3. The average number of goals received by the opposing team over the last five mandatory international games.
4. A country-specific dummy variable indicating whether the game in question took place at a World Cup. This variable is meant to capture whether a team has a tendency to systematically outperform or underperform at a World Cup. We only include this variable for countries that have participated in a sufficient number of post-1960 World Cup games (including Brazil, Germany, Argentina, Spain, Netherlands, England, Italy and France).
5. A dummy variable indicating whether the team played in its home country. 6. A dummy variable indicating whether the team played on its home continent, with coefficients that are allowed to vary by country.
■ We generate a probability distribution for the outcome of each game using a Monte Carlo simulation with 100,000 draws, using the parameters estimated in the regression analysis described above. We use the results of this simulation analysis to generate the probabilities of teams reaching particular stages of the tournament, up to winning the championship. We use the rounded prediction of the goals scored to determine the outcomes of each game during the group stage and the unrounded forecast to pick the winner in the knockout stage.
■ To be clear, our model does not use any information on the quality of teams or individual players that is not reflected in a team’s track record. For example, if a key player who was responsible for a team’s recent successes is injured, this will have no bearing on our predictions.

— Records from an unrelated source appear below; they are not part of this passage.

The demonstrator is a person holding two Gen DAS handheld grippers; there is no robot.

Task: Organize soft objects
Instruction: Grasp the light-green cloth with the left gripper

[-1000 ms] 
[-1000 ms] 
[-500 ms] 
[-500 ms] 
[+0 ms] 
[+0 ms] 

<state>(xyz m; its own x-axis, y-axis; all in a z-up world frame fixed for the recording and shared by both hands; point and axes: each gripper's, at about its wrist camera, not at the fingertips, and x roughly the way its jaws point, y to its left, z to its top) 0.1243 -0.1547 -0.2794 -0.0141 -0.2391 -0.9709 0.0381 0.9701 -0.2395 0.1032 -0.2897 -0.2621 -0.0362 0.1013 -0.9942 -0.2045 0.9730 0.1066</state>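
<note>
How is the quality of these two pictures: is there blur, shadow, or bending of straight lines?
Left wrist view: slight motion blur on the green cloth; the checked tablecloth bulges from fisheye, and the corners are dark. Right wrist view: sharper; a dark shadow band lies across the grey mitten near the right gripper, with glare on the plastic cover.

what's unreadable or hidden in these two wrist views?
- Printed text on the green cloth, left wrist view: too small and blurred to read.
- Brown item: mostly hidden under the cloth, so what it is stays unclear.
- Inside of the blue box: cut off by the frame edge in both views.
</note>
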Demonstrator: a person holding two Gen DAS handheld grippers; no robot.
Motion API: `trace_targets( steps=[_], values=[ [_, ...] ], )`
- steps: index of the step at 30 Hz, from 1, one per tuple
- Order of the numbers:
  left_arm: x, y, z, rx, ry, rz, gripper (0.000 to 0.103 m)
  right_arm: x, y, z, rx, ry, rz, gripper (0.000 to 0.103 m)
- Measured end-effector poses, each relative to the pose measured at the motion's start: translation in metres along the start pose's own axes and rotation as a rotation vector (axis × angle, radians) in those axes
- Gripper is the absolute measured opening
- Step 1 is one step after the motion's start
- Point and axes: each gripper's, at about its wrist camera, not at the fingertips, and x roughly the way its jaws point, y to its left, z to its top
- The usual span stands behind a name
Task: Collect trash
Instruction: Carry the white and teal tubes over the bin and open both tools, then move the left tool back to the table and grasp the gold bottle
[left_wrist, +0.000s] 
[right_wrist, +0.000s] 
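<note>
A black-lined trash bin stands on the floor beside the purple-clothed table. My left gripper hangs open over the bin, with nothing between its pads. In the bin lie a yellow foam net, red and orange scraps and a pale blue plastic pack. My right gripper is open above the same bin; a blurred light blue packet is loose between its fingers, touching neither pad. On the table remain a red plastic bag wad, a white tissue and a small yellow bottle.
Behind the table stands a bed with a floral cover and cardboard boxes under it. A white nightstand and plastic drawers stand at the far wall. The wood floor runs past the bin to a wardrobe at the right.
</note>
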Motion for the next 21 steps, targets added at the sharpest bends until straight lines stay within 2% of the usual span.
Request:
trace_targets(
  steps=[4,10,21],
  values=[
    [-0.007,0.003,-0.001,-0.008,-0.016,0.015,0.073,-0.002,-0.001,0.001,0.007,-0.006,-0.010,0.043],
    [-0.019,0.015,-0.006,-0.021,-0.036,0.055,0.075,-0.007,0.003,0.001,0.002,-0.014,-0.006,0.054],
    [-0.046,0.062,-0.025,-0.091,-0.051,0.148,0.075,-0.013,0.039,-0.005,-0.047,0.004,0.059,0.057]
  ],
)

There is also no role for human judgment as the approach is purely statistical.
We can summarise the predictions of our model in two main ways. Exhibits 1 and 2 show the point estimates for the outcomes of the group and knockout stages, defined as the single most likely path of the tournament based on the information included in the model. The model predicts that Brazil, Germany, Argentina and Spain will reach the semifinals, and that Brazil will beat Argentina in the final. We will update these predictions after every game of the tournament on our portal.
However, the predictions shown in Exhibits 1 and 2 are very uncertain because football is a low-scoring and unpredictable game. For this reason, we believe that Exhibit 3 showing the probabilities of each team reaching a particular stage of the World Cup generated from our Monte Carlo analysis may provide a better illustration of the model. We will also update these probabilities after every game on our portal.
The most striking aspect of our model is how heavily it favours Brazil to win the World Cup, with Argentina and Germany next most favoured but much lower down in probability. Of course, it is hardly surprising that the most successful team in football history is favoured to win a World Cup at home. But the extent of the Brazilian advantage in our model is nevertheless striking. Our probability for an overall Brazil win is almost 50%, versus 25% for Ladbrokes bookmakers, as shown in Exhibit 4.
There are four main reasons why the model favours Brazil by such a large margin:
- Brazil is the highest rated team in the Elo system, the single most important predictor of tournament success in our model. Since the Elo system dynamically updates its scores based on recent performance, the high rating is partly due to Brazil’s success in the 2013 Confederations Cup, including a 3:0 win against Spain and a 4:2 win against Italy. Admittedly, other measures of overall team strength do not show quite as favourable a picture for Brazil, but it is still one of the highest rated teams. For example, Exhibit 5 shows that there is a decent relationship between the Elo rating and the FIFA/Coca-Cola rating. Moreover, Exhibit 6 shows that there is also a decent relationship between the Elo rating and the aggregate transfer value of all the players in the different national squads. (Our statistical analysis does not use either the FIFA/Coca-Cola ratings, which are only available back to 1992, or aggregate transfer values, which are only available as a snapshot.)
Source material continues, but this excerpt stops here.